Ayant certes peiné à retranscrire la profondeur des personnages dans le scénario, Benchley quitta le projet et fut remplacé par Carl Gottieb, un ami de Spielberg, également acteur. Il s'occupa du casting et fut choisi pour le rôle de Meadows, le rédacteur en chef du journal d'Amity Island, avant même que le studio ne sache qu'il serait le nouveau scénariste du projet. Dès lors, les choses se déroulèrent de manière à la fois laborieuse et magique, comme c'est le cas dans le grand cinéma : le tournage se poursuivit sans scénario et sans requin, mais le film eut lieu.
Spielberg ne voulait pas de grandes stars au casting, craignant qu'elles ne créent des idées préconçues dans l'esprit du public, idées qui seraient trop longues à dissiper. Il accepta les noms de Robert Shaw, avec qui les producteurs venaient de tourner L'Arnaque , Richard Dreyfuss, suggéré par son ami George Lucas, qui venait de travailler avec lui sur American Graffiti , et, avec quelques réserves, Roy Scheider, l'un des visages marquants des Incorruptibles , l'une des œuvres qui allaient dominer toute cette décennie de grand cinéma, et qui s'était proposé pour le rôle de Brody, le protagoniste, le chef de la police d'Amity. À ces noms s'ajoutaient Lorraine Gary, l'épouse du président du studio, déjà engagée pour incarner la femme de Brody, et Susan Backlinie, une ancienne cascadeuse qui avait proposé de se dénuder pour la scène d'ouverture, où « le requin », sans même qu'on le voie, fait de « Chrissie » la première victime.
Ils enregistrèrent, discutèrent, écrivirent et filmèrent à nouveau, tandis que le film se créait sous leurs yeux.

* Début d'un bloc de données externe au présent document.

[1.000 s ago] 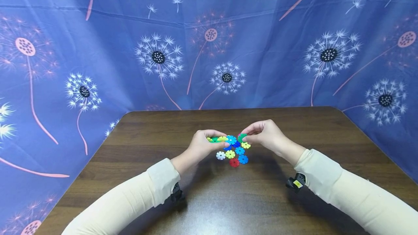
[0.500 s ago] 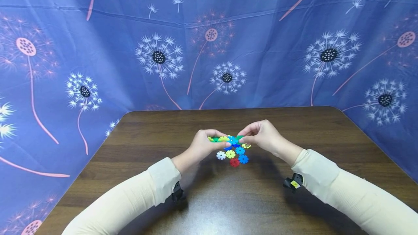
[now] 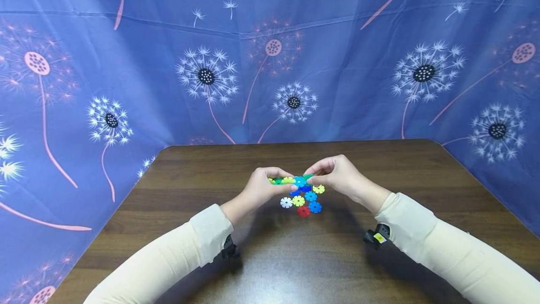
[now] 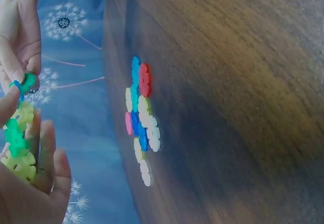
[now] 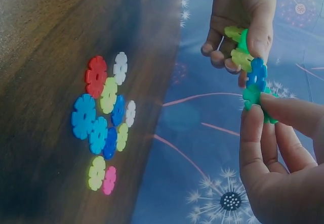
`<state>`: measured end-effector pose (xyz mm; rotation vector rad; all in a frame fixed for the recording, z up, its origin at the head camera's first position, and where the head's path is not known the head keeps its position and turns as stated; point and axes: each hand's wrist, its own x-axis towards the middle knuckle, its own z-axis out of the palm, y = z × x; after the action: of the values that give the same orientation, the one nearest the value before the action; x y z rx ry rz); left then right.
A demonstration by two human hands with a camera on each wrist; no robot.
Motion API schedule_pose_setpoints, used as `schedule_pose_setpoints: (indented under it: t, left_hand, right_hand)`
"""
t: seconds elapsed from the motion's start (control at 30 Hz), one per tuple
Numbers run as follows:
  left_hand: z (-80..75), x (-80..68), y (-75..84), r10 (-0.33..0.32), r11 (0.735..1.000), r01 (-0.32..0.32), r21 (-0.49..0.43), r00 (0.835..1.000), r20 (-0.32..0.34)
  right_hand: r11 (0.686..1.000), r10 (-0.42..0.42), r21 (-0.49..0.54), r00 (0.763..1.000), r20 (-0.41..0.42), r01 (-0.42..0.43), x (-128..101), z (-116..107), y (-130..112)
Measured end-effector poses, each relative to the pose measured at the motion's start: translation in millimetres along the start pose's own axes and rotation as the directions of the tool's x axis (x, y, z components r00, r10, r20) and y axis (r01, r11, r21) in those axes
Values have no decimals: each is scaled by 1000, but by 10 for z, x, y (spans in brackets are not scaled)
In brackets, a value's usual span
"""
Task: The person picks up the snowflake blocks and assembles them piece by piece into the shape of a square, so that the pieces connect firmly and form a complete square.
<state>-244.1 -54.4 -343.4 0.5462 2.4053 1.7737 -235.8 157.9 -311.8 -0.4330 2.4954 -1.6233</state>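
Note:
My left hand (image 3: 263,186) holds a short chain of notched plastic snowflake discs above the table: a yellow disc (image 5: 241,60), a green disc (image 4: 16,137), another yellow disc (image 4: 20,167) and, at the free end, a blue disc (image 5: 257,74). The left thumb lies over the chain near the blue disc. Between thumb and fingertips my right hand (image 3: 342,178) pinches a second green disc (image 5: 253,98). That green disc overlaps the lower edge of the blue one in the right wrist view, the two meeting at an angle.
Loose discs lie flat on the brown wooden table (image 3: 270,257) beneath the hands, among them a red disc (image 3: 303,211), a white disc (image 3: 286,202), a pink disc (image 5: 109,180) and several blue and yellow ones. A blue dandelion-print cloth (image 3: 253,60) hangs behind the table.
My right hand has moved left, bringing its green disc from beside the chain against the blue disc. The left hand has stayed almost still with the chain.

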Motion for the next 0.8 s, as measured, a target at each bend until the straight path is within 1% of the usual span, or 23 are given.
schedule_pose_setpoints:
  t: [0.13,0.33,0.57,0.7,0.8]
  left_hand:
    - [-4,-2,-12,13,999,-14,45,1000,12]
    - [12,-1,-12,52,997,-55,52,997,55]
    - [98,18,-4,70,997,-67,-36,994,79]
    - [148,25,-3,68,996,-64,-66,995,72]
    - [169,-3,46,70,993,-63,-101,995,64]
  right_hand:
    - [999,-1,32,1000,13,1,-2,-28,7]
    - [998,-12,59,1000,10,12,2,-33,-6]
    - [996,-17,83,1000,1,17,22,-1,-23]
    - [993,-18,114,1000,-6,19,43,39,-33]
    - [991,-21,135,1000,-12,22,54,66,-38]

Gottlieb écrivait en fin de journée pour enregistrer le lendemain, mais il s'agissait souvent « juste » de donner forme à un ensemble de contributions provenant de Spielberg et même des acteurs : Shaw lui-même (en fait, Quint, le chasseur de requins chevronné) était dramaturge, et c'est d'une improvisation de Scheider qu'est né le célèbre « Vous allez avoir besoin d'un plus grand bateau ». Benchley, qui admettra plus tard qu'il ne restait plus grand-chose du roman original, ne s'en offusqua pas : il fit lui-même une brève apparition dans le film, dans le rôle du journaliste responsable de la pièce télévisée sur la plage.